What is ignored, because the intellect is ignored, is the fact that preferences and phobias are based on feelings and are therefore, subjective and are impossible to govern by law. Feelings are governed by what is inside a person. Also ignored is the fact that everyone has preferences. To label those that have the opposite or different  preferences to yours as “phobic” and “haters” is as childish and immature as a 5 year old, and when these subjective emotions dictate the speech laws, the freedom of speech and freedom of our democracy is doomed. Preferences are personal and cannot be legislated.

For example, people on both sides of all social issues have dogs and/or cats in their homes. However, none (or certainly few) have pigs in their homes. Why? Is it because they have piggyphobia? Or that they hate the idea of pigs and, therefore, are haters? Are they discriminating against pigs? No! People have dogs and cats, but not pigs, as a matter of preference. To prefer one and not the other does not make the person bad. Democracy gives the freedom to have personal preferences and to act on those preferences. When someone does not like, or agree with, someone else’s preference, that is freedom. If, by law, they cannot express their dislike, or lack of agreement, i.e. their opinions, that is repression. That is how people in Russia, China and North Korea live.

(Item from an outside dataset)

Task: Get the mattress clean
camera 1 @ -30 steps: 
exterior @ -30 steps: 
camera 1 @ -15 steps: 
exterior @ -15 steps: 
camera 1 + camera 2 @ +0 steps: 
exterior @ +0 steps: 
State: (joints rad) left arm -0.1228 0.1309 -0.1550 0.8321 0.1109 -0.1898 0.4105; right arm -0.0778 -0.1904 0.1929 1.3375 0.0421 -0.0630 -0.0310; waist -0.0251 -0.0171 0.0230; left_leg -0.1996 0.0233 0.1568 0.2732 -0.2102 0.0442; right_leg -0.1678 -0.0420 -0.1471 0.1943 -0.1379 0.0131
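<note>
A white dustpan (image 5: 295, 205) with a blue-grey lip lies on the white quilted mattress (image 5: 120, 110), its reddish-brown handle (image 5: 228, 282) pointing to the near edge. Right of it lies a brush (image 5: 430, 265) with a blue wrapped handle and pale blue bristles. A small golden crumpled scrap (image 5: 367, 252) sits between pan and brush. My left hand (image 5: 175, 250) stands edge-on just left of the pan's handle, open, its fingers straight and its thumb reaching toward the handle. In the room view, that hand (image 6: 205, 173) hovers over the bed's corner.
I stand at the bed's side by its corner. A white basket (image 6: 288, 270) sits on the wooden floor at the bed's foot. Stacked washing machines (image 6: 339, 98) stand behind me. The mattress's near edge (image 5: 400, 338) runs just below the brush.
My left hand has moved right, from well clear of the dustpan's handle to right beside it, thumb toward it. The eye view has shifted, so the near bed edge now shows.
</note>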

Rosseau did not get everything right in The Social Contract but he did understand what holds a society together as a body politic. He states:

            In fact, each individual, as a man, may have a particular will contrary, or dissimilar to, the general will which he has as a citizen. His particular interest  may speak to him quite differently from the common interest: his absolute and naturally independent existence may make him look upon what he owes to the common cause as a gratuitous contribution, the loss of which will do less harm to others than the payment of it is burdensome to himself; and, regarding…the State…, he may wish to enjoy the rights of citizenship without being ready to fulfil the duties of a subject. The continuance of such an injustice could not but prove the undoing of the body politic.

That is what I see going on in the aftermath of the 2016 general election. The losers have determined that the cost of losing to them is greater than the harm they are doing by preventing the winners from governing. Are they right? Time will be the judge and America will be the ultimate loser.

Rosseau states on page 1 of The Social Contract: “Man is born free, and everywhere he is in chains.” That about sums up the natural human condition. Natural man is born with a body of flesh that is never satisfied and an ego that is never subdued. Therefore, man is in chains to both. Those chains are destroying democracy in America. The ego of the losers will not permit them to acknowledge the reality that they lost. The flesh’s appetite for sexual pleasure will not permit those with unnatural appetites to say “no”. Not being willing to submit one’s flesh and one’s ego to something greater than oneself is itself a bondage to flesh and ego. It keeps them thinking that it would harm them more than it would harm society if they broke those chains. Therein lies the deception of their bondage and the danger to democracy in America.